The last blog entry looked at a simple example of a parallel couplet:

Joe cooked the main course
    Mary made the sweet

They are called parallel because matching words are placed at the same place along each line – Joe and Mary, cooked and made, and main course and sweet. This time we’ll look at some variations of this simple pattern that poets in the ancient world used to give flexibility and interest to their work.

One way was to drop the verb from the second line, and use the “extra space” gained by doing that to add some description for one or other of the remaining words. The technical term for this is “verb deletion”.

So we could have

Joe cooked the main course
    Mary the special sweet

or

Joe cooked the main course
    Skilful Mary the sweet

In both cases the logic of parallel lines means that you do not really need the verb made on the second line – the pattern of the first line makes it obvious what is going on. The use of an adjective here means that something more of a background story can be hinted at. So the second of those examples suggests that the two of them divided up the jobs because Mary was particularly adept at desserts. But if instead we said:

Joe cooked the main course
    Time-pressed Mary the sweet

then the background issue is not that of skill, but of opportunity.

Perhaps the most important ancient world variation on the parallel couplet is called chiasmus, from a Greek word with the broad meaning of crossing over. To do this, we reverse the order of the second line:

Joe cooked the main course
    The sweet was made by Mary

Now, instead of corresponding parts being in the same place on their lines, they swap over. Joe is at the start of the first line, Mary at the end of the second. Main course ends the first line, sweet starts the second. If you were to join the matching pieces of each half of the couplet with straight lines, then a simple parallel couplet would have these lines going vertically down the screen or page. With chiasmus, the lines form an X on the page or screen, the Greek letter chi (as in chi-asmus).

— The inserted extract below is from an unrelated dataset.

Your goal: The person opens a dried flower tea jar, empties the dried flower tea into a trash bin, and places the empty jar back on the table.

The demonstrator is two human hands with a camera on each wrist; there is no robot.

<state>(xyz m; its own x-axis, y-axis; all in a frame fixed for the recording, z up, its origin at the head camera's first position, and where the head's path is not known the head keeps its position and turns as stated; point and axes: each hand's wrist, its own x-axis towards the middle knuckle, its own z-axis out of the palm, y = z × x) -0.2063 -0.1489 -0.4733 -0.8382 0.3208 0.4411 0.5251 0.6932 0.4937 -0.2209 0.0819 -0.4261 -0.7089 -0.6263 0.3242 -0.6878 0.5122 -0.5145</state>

As well as giving some variation for the sake of interest, and avoiding an endless series of parallel couplets, chiasmus also gives the poet a chance to give some overall shape to the poem. It is quite common to have a couplet using chiasmus at the centre of a poem, or at some other logical place where there is a turning point of mood or action. Perhaps if we were to write the rest of the Joe and Mary poem, the first half might be all about Joe, and the second half all about Mary, with the chiasmus helping to make the changeover. In this way, the poet can also indicate more serious changes, such as from defeat to victory, sin to repentance, despair to hope, and so on. It can be a very compact and versatile way to indicate a change of situation. Sadly, many modern translations of the Hebrew Bible and other ancient poems do not keep the particular pattern of chiasmus, but change the word order back into direct parallel lines.

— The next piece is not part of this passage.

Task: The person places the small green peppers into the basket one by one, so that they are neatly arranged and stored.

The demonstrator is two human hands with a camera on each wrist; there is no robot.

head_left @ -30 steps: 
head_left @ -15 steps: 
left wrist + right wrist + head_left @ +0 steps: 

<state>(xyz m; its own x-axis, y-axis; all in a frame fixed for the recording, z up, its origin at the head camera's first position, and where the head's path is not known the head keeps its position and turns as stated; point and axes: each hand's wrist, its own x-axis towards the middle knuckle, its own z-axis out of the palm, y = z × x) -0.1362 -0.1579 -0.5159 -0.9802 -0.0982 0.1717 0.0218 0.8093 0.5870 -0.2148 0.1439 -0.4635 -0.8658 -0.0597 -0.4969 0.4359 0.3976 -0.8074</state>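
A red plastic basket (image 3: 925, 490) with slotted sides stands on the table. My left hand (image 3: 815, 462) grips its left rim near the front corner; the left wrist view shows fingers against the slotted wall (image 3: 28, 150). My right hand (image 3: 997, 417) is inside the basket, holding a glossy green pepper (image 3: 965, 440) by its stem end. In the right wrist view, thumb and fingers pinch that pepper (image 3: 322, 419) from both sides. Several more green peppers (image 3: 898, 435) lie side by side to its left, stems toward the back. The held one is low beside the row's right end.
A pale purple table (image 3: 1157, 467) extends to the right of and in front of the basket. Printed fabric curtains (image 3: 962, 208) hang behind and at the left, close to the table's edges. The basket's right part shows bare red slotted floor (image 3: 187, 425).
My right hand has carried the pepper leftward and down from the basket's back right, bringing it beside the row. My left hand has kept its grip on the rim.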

In a Milk and Honeyed Land includes some fragments of poetry using these variations. Both kinds can be found in the oath that Damariel swears to Nepheret shortly after they set out towards Kephrath. He starts with chiasmus:

Listen, all you gods of the nations,
    in the divine assembly take note.

He then moves on to verb deletion, omitting the verb in the second half of the following couplet and lengthening the description of himself to a short phrase:

Record the words of Damariel,
    the oath of the son of Yeresheth.

He completes the verse part of his promise with another chiasmus:

Nepheret’s freedom was bought for her pleasure,
    and for her own delight has she been released.

Of course, these words were not supposed to be carefully crafted and designed poetry, but part of a promise he made up on the spur of the moment outside Gedjet (modern Gaza). I have assumed that the habits of speech and rhythm that he knew in his “professional” life would spill over into parts of conversation that he might consider to be formal, such as this promise.

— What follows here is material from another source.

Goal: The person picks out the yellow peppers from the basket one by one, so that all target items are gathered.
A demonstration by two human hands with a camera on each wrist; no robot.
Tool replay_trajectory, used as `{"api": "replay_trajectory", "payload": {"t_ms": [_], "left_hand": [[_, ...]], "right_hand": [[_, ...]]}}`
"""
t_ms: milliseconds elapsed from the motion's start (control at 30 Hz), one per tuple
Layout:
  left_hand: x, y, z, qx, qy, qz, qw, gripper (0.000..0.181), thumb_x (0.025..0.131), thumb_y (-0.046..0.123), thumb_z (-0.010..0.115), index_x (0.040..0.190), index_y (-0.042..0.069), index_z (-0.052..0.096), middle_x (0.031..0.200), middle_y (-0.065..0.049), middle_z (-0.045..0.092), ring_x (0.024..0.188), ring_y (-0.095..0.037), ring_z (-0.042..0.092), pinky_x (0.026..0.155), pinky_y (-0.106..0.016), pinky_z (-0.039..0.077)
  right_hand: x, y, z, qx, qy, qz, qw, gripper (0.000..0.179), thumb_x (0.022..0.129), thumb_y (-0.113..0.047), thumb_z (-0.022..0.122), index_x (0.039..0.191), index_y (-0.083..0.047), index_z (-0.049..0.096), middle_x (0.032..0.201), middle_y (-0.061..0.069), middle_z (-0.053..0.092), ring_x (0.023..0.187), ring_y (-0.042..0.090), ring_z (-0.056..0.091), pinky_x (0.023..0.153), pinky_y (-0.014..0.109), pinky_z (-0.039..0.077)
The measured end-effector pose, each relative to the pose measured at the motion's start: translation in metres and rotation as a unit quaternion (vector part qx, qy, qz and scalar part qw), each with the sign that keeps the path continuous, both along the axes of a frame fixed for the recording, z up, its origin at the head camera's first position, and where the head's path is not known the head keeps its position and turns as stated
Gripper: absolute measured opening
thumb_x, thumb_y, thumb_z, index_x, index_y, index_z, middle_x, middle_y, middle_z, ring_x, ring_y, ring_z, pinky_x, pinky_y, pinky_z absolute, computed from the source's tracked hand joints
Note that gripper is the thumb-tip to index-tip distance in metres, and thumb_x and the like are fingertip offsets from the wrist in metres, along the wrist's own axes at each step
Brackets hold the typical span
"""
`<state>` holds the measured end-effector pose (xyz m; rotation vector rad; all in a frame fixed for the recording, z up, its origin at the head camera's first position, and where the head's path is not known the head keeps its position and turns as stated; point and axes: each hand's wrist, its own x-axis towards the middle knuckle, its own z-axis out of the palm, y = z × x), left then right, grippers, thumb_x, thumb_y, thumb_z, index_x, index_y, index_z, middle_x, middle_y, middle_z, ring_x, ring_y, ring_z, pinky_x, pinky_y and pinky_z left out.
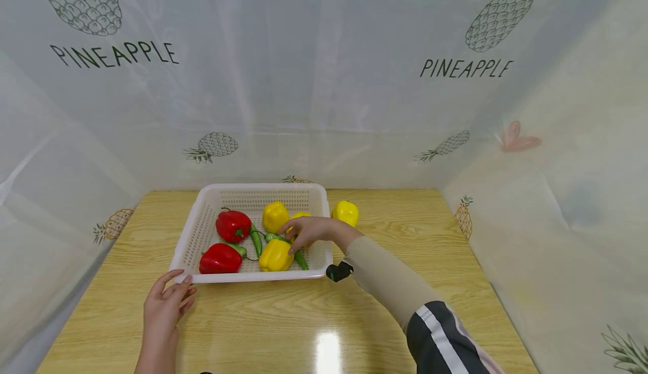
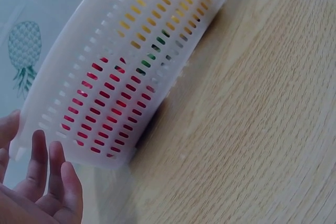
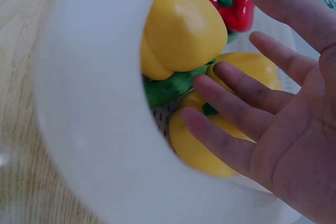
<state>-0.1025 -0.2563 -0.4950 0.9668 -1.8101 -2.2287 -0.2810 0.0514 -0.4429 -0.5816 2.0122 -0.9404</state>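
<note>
A white perforated plastic basket (image 1: 189,239) holds red and yellow bell peppers and several long green peppers. My right hand (image 1: 310,231) is inside its right part, fingers spread and palm bare in the right wrist view. It hovers over a yellow bell pepper (image 1: 275,256) and green pepper (image 1: 301,260); whether a fingertip touches is hard to tell. Another yellow bell pepper (image 1: 275,216) lies behind. Two red bell peppers, a rear one (image 1: 234,226) and a front one (image 1: 221,258), lie at left. At the basket's front left corner, my left hand (image 1: 164,301) rests its fingertips on the rim.
One yellow bell pepper (image 1: 346,213) sits on the wooden table (image 1: 263,323), just right of the basket and beyond my right forearm. A pineapple-printed sheet (image 1: 324,81) hangs behind the table and along both sides.
</note>
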Motion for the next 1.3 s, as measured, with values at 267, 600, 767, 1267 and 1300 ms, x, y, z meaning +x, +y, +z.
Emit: {"api": "replay_trajectory", "payload": {"t_ms": [267, 600, 767, 1267, 1300], "left_hand": [[0.001, 0.001, 0.002, 0.002, 0.002, 0.002, 1.0000, 0.028, 0.092, 0.016, 0.070, 0.117, 0.018, 0.057, 0.074, 0.006, 0.068, 0.067, -0.008, 0.067, 0.061, -0.024, 0.056], [0.000, 0.000, 0.001, 0.003, 0.006, 0.003, 1.0000, 0.029, 0.092, 0.015, 0.070, 0.118, 0.016, 0.057, 0.076, 0.006, 0.069, 0.069, -0.009, 0.067, 0.061, -0.024, 0.056], [0.000, 0.001, 0.000, 0.002, 0.021, 0.009, 0.9997, 0.030, 0.091, 0.013, 0.071, 0.118, 0.013, 0.057, 0.075, 0.005, 0.069, 0.068, -0.009, 0.068, 0.058, -0.023, 0.055], [0.001, 0.001, 0.000, -0.007, 0.002, 0.002, 1.0000, 0.030, 0.093, 0.015, 0.068, 0.120, 0.015, 0.055, 0.076, 0.006, 0.069, 0.070, -0.008, 0.067, 0.061, -0.023, 0.055], [0.001, 0.001, 0.001, -0.007, 0.002, 0.002, 1.0000, 0.030, 0.093, 0.016, 0.068, 0.120, 0.016, 0.055, 0.076, 0.007, 0.069, 0.070, -0.008, 0.067, 0.061, -0.023, 0.055]], "right_hand": [[-0.006, -0.007, -0.005, 0.024, -0.016, 0.003, 0.9996, 0.065, 0.085, -0.015, 0.078, 0.143, -0.014, 0.048, 0.143, 0.012, 0.048, 0.125, 0.022, 0.050, 0.100, 0.050, 0.044], [-0.012, -0.015, -0.011, 0.038, -0.022, 0.015, 0.9989, 0.064, 0.084, -0.014, 0.079, 0.141, -0.015, 0.049, 0.142, 0.012, 0.049, 0.122, 0.023, 0.052, 0.096, 0.049, 0.047], [-0.016, -0.018, -0.014, 0.034, -0.047, 0.015, 0.9982, 0.065, 0.083, -0.007, 0.078, 0.141, -0.017, 0.049, 0.142, 0.013, 0.046, 0.118, 0.021, 0.052, 0.095, 0.050, 0.047], [-0.022, -0.024, -0.020, 0.060, -0.068, 0.055, 0.9943, 0.074, 0.079, -0.002, 0.080, 0.141, -0.025, 0.047, 0.140, 0.010, 0.042, 0.095, 0.017, 0.056, 0.093, 0.052, 0.047], [-0.023, -0.024, -0.020, 0.059, -0.070, 0.056, 0.9942, 0.074, 0.080, -0.001, 0.080, 0.141, -0.025, 0.046, 0.141, 0.010, 0.040, 0.095, 0.017, 0.055, 0.093, 0.052, 0.046]]}}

There are actually a great many examples of chiasmus scattered through the book, as it is a literary device that I am very fond of. Some, like the examples above, are embedded in a poem or portion of direct speech, but many others can be found in the descriptive text. Still others can be found on a larger scale again. See how many examples you can find where chiasmus is used to steer and shape the plot.

In a Milk and Honeyed Land may be purchased online – see http://www.kephrath.com/WhereToBuy.aspx for a list of vendors.
Or ask your own local bookshop to obtain a copy – ask by title or else ISBN number:

Paperback: 978-1-4669-2166-5
Hardcover: 978-1-4669-2167-2
e-Book: 978-1-4669-2165-8

‘In a Milk and Honeyed Land’ and ancient poetry (1)

Today’s post looks at the most basic ingredient of ancient near eastern poetry. Literally thousands of example lines of this kind can be found from all cultures in the region, ranging in date over the whole of antiquity. This ingredient has been called “parallelism” or “the parallel couplet” since at least the mid-1700’s here in England, when Robert Lowth gave his lecture series entitled “On the Sacred Poetry of the Hebrews”.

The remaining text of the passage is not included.